Brief — Copy each line of the data below exactly, leaving out pictures.

Dataset extract —
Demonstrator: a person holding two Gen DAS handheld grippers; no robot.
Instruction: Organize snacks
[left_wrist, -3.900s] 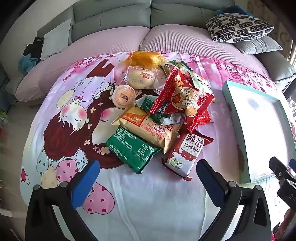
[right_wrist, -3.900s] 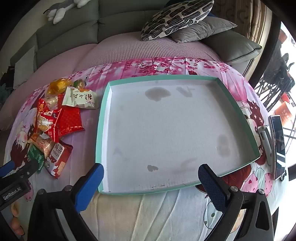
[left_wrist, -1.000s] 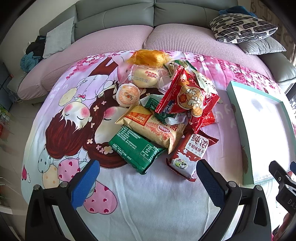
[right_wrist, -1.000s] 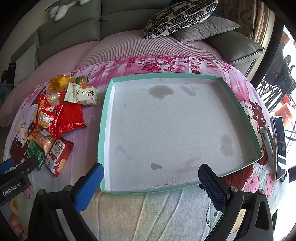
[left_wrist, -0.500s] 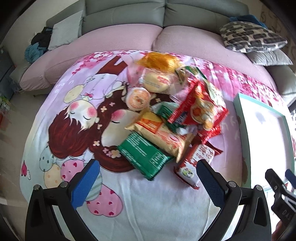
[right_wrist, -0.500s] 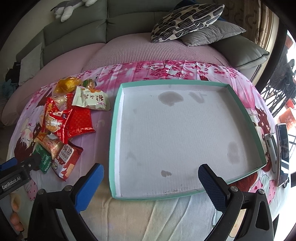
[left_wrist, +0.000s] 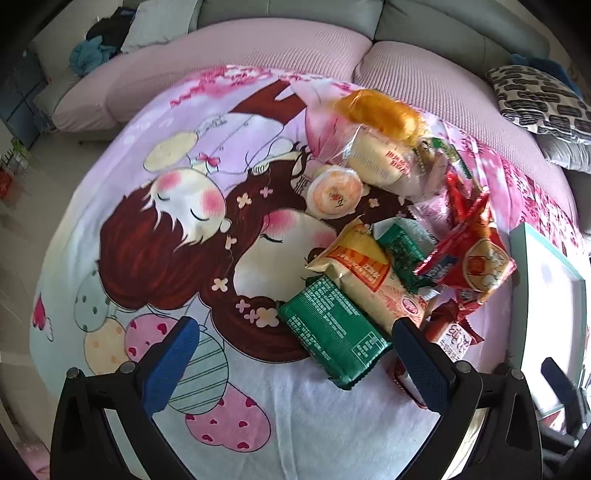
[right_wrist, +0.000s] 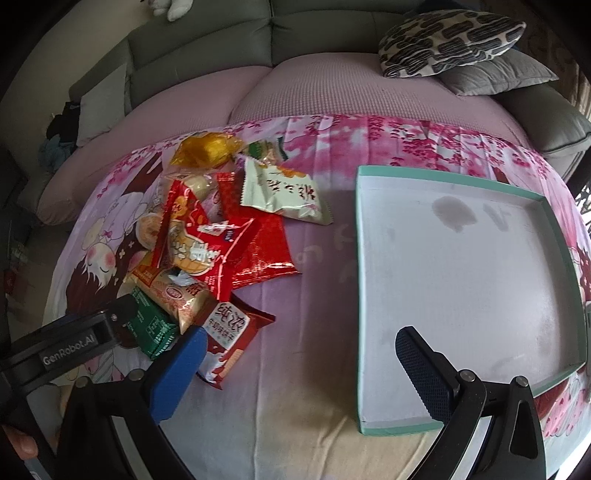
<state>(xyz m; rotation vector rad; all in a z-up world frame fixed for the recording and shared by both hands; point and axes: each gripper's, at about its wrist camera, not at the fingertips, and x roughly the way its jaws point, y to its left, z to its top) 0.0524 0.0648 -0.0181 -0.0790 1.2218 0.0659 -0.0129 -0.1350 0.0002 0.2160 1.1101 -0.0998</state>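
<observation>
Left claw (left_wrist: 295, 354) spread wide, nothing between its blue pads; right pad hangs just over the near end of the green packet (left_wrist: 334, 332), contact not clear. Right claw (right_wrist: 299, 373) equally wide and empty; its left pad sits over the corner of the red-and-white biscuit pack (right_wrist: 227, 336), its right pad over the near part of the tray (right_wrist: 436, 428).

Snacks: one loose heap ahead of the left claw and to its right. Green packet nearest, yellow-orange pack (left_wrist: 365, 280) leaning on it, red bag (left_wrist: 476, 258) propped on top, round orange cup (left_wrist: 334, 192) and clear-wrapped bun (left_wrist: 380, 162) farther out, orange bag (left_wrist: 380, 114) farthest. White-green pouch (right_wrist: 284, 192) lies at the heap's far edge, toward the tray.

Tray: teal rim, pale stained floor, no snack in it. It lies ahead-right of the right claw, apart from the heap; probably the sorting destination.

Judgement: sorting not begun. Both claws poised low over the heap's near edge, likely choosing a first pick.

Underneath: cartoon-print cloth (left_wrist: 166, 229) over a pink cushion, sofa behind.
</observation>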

Problem solution —
Demonstrator: a person holding two Gen DAS handheld grippers; no robot.
Instruction: Organize snacks
[left_wrist, -3.900s] 
[right_wrist, -3.900s] 
[left_wrist, -1.000s] 
[right_wrist, -1.000s] 
[left_wrist, -0.500s] 
[right_wrist, -0.500s] 
[left_wrist, +0.000s] 
[right_wrist, +0.000s] 
<state>(xyz m; rotation vector rad; all in a z-up world frame fixed for the recording and shared by both hands; point and axes: each gripper's, at about its wrist camera, not at the fingertips, and x roughly the way its jaws point, y to its left, z to its top) 0.0524 0.0648 -0.0181 -0.0790 1.2218 0.0659 -0.0129 -0.1350 0.0002 0.2160 1.1101 -0.0998</state>
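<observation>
Left claw (left_wrist: 295, 354) spread wide, nothing between its blue pads; right pad hangs just over the near end of the green packet (left_wrist: 334, 332), contact not clear. Right claw (right_wrist: 299, 373) equally wide and empty; its left pad sits over the corner of the red-and-white biscuit pack (right_wrist: 227, 336), its right pad over the near part of the tray (right_wrist: 436, 428).

Snacks: one loose heap ahead of the left claw and to its right. Green packet nearest, yellow-orange pack (left_wrist: 365, 280) leaning on it, red bag (left_wrist: 476, 258) propped on top, round orange cup (left_wrist: 334, 192) and clear-wrapped bun (left_wrist: 380, 162) farther out, orange bag (left_wrist: 380, 114) farthest. White-green pouch (right_wrist: 284, 192) lies at the heap's far edge, toward the tray.

Tray: teal rim, pale stained floor, no snack in it. It lies ahead-right of the right claw, apart from the heap; probably the sorting destination.

Judgement: sorting not begun. Both claws poised low over the heap's near edge, likely choosing a first pick.

Underneath: cartoon-print cloth (left_wrist: 166, 229) over a pink cushion, sofa behind.
</observation>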

Nothing further is needed to complete the exercise.